ACTION ITEM> In the material below, print every line exactly and omit the pictures.

== COLLECTED MATERIAL ==

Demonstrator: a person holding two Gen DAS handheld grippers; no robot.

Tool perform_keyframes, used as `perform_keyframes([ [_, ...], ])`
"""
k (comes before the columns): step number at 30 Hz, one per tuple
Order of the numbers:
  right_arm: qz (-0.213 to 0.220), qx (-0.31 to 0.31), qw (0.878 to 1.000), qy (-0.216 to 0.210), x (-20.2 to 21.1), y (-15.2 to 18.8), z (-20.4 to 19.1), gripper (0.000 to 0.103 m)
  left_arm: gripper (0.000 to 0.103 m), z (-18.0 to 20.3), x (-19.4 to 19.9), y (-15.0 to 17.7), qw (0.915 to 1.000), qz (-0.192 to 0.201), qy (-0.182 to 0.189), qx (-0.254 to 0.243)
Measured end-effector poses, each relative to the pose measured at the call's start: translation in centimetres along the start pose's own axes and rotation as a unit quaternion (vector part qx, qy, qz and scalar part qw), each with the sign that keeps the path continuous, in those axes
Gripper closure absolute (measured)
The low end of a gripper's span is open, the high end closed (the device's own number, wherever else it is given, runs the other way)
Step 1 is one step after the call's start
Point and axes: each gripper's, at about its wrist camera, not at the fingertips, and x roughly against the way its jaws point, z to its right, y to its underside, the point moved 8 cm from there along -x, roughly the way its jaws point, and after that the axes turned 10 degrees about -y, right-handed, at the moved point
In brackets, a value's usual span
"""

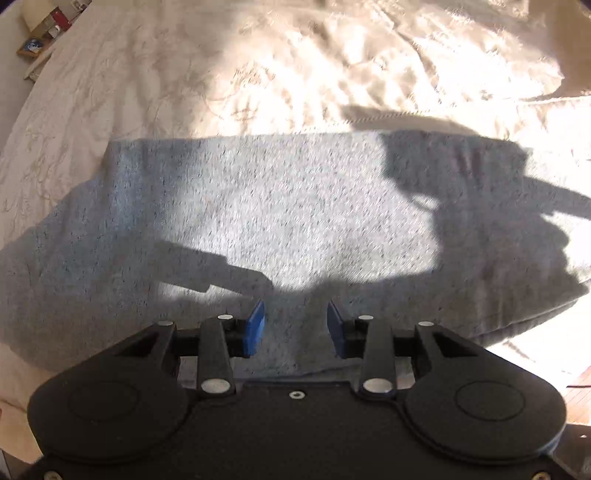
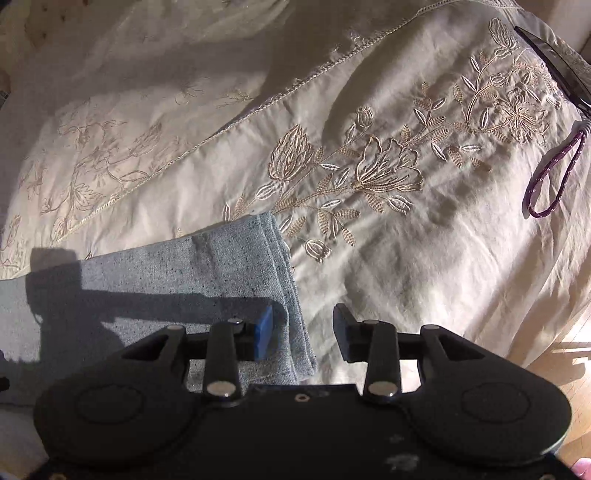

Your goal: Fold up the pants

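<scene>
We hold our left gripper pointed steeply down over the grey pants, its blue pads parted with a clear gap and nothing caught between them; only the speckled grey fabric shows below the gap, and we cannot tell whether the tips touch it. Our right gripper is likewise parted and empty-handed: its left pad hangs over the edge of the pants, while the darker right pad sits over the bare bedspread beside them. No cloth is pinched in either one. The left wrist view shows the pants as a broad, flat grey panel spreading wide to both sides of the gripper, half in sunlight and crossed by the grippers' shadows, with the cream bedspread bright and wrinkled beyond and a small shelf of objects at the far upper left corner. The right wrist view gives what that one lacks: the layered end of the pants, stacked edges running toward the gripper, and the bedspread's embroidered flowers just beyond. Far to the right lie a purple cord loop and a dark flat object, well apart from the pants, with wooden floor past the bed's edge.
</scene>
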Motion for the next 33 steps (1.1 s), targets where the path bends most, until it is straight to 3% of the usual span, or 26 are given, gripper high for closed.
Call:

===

RESULT FOR THIS EXERCISE>
Demonstrator: a person holding two Gen DAS handheld grippers; no robot.

Tool perform_keyframes, used as `perform_keyframes([ [_, ...], ])`
"""
k (comes before the columns): step number at 30 Hz, one per tuple
Order of the numbers:
  right_arm: qz (-0.213 to 0.220), qx (-0.31 to 0.31), qw (0.878 to 1.000), qy (-0.216 to 0.210), x (-20.2 to 21.1), y (-15.2 to 18.8), z (-20.4 to 19.1), gripper (0.000 to 0.103 m)
  left_arm: gripper (0.000 to 0.103 m), z (-18.0 to 20.3), x (-19.4 to 19.9), y (-15.0 to 17.7), qw (0.915 to 1.000), qz (-0.192 to 0.201), qy (-0.182 to 0.189), qx (-0.254 to 0.243)
Measured end-effector poses, each relative to the pose measured at the call's start: translation in centimetres along the start pose's own axes and rotation as a unit quaternion (vector part qx, qy, qz and scalar part qw), each with the sign that keeps the path continuous, in those axes
Gripper closure absolute (measured)
The low end of a gripper's span is open, the high end closed (the device's own number, wherever else it is given, runs the other way)
Step 1 is one step after the call's start
Point and axes: each gripper's, at about its wrist camera, not at the fingertips, and x roughly against the way its jaws point, z to its right, y to its underside, the point moved 8 cm from there along -x, roughly the way its jaws point, and after that the axes turned 10 degrees about -y, right-handed, at the moved point
In brackets, a value's usual span
"""


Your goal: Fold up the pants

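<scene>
We hold our left gripper pointed steeply down over the grey pants, its blue pads parted with a clear gap and nothing caught between them; only the speckled grey fabric shows below the gap, and we cannot tell whether the tips touch it. Our right gripper is likewise parted and empty-handed: its left pad hangs over the edge of the pants, while the darker right pad sits over the bare bedspread beside them. No cloth is pinched in either one. The left wrist view shows the pants as a broad, flat grey panel spreading wide to both sides of the gripper, half in sunlight and crossed by the grippers' shadows, with the cream bedspread bright and wrinkled beyond and a small shelf of objects at the far upper left corner. The right wrist view gives what that one lacks: the layered end of the pants, stacked edges running toward the gripper, and the bedspread's embroidered flowers just beyond. Far to the right lie a purple cord loop and a dark flat object, well apart from the pants, with wooden floor past the bed's edge.
</scene>
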Motion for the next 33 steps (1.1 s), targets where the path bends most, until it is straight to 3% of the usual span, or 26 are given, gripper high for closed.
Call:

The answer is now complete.